DJ Anderson do Paraíso, DJ K e DJ Ramon Sucesso - Favela funk de volta ao cenário underground internacional
Em julho
de 2023 tive a grata surpresa de conhecer o álbum Pânico no submundo, do
paulista DJ K, através de uma resenha do respeitadíssimo site americano
Pitchfork Media, que lhe concedeu a nota 7,9 (muito boa para o padrão do site).
Este registro é uma pancada apocalíptica de sons pesados, uma verdadeira obra
prima do favela funk, e foi lançado pela Nyege Nyege Tapes, uma gravadora revolucionária
da Uganda que aborda música experimental/eletrônica de artistas africanos e
música afrodiaspórica.
Admito que
passei um bom tempo receoso com este álbum: as letras, explícitas e
pesadíssimas, causam espanto ao ouvinte médio, e em nada condizem com minhas
visões de mundo. Entretanto, eu sou muito conectado com o som, e é muito raro
um álbum me interessar, instigar e assustar tanto quanto este. A primeira faixa
dá o tom geral do álbum: som alto e distorcido, putaria heterossexual,
surpresas constantes, ritmo frenético, bitonalidade e politonalidade, timbres
sensacionais, enxurrada de intervenções sonoras e significados, viradas de
tirar o fôlego. É uma enxurrada de 15 faixas que nos deixam desnorteados.

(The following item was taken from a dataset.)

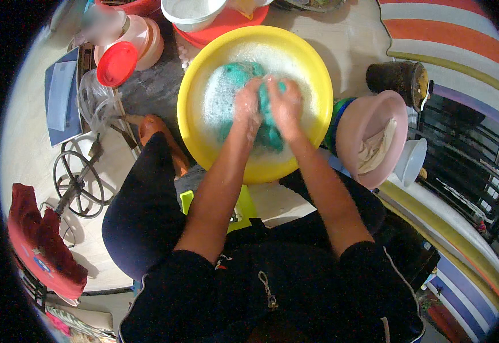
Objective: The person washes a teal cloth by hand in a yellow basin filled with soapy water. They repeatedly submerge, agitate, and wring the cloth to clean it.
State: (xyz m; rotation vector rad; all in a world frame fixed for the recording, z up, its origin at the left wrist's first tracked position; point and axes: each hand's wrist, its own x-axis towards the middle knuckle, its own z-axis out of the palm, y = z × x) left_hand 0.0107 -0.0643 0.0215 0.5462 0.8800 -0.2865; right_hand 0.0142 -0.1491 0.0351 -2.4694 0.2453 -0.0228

Injustamente, só vi esse álbum aparecer na lista de melhores álbuns nacionais
do site Música Instantânea, na modesta posição 41 (obviamente, este álbum é absurdamente
melhor que todos os outros 40 que o antecedem na lista).
Ouça o álbum completo no YouTube
Ainda em
2023, também via site do Pitchfork Media, me surpreendi com o álbum Sexta
dos crias (2023), do carioca DJ Ramon Sucesso, lançado pela gravadora
brasileira Lugar Alto; este recebeu do site a ótima nota 7,7. Diferente do DJ
K, que trabalha composições originais, DJ Ramon Sucesso revisita músicas
antigas através de um caleidoscópio ruidoso e anárquico, em dois sets
ininterruptos de DJ, além de atuar como um mestre de cerimônias visceral. É um
registro bem festivo, engraçado e ruidoso. A impressão geral é a de estarmos
diante de paredões de som com alguns alto-falantes danificados e/ou que não
suportam o sinal sonoro enviado; ainda assim, o ritmo e o fluxo são muito
contagiantes, e não conseguimos parar de ouvir até que Ramon Sucesso anuncie o
fim da festa:
Sexta
dos crias está na
posição 81 de melhores discos do ano do site Boomkat, que aborda a música
underground/experimental/eletrônica de diversos países. Qual não foi a minha
surpresa quando vi que o 2º álbum dessa mesma lista era também brasileiro e de
favela funk! Além disso, eles abriram uma grande exceção ao inserir nessa lista
(de melhores discos de 2023) um disco que só sairia oficialmente em março de
2024! Trata-se de Queridão, do mineiro DJ Anderson do Paraíso, também
lançado pela ugandense Nyege Nyege Tapes, e que foi também resenhado pela
Pitchfork Media, recebendo a ótima nota 7,8. As temáticas das letras são as
mesmas dos dois álbuns anteriores, mas o som, ao invés de caótico, é
introspectivo, sombrio, pontilhista e permeado pelo silêncio; o choque entre a
sonoridade e o teor das letras é espetacular, e cabe também ressaltar um maior
protagonismo feminino entre os MCs:
Ouça o álbum completo no YouTube
Esses três álbuns decerto renovaram a sonoridade do favela funk, bem como o interesse por este gênero fora do Brasil. É a música periférica nacional provando que consegue se transformar com o tempo – exemplo infelizmente não seguido por quase todos os nichos e gêneros musicais brasileiros.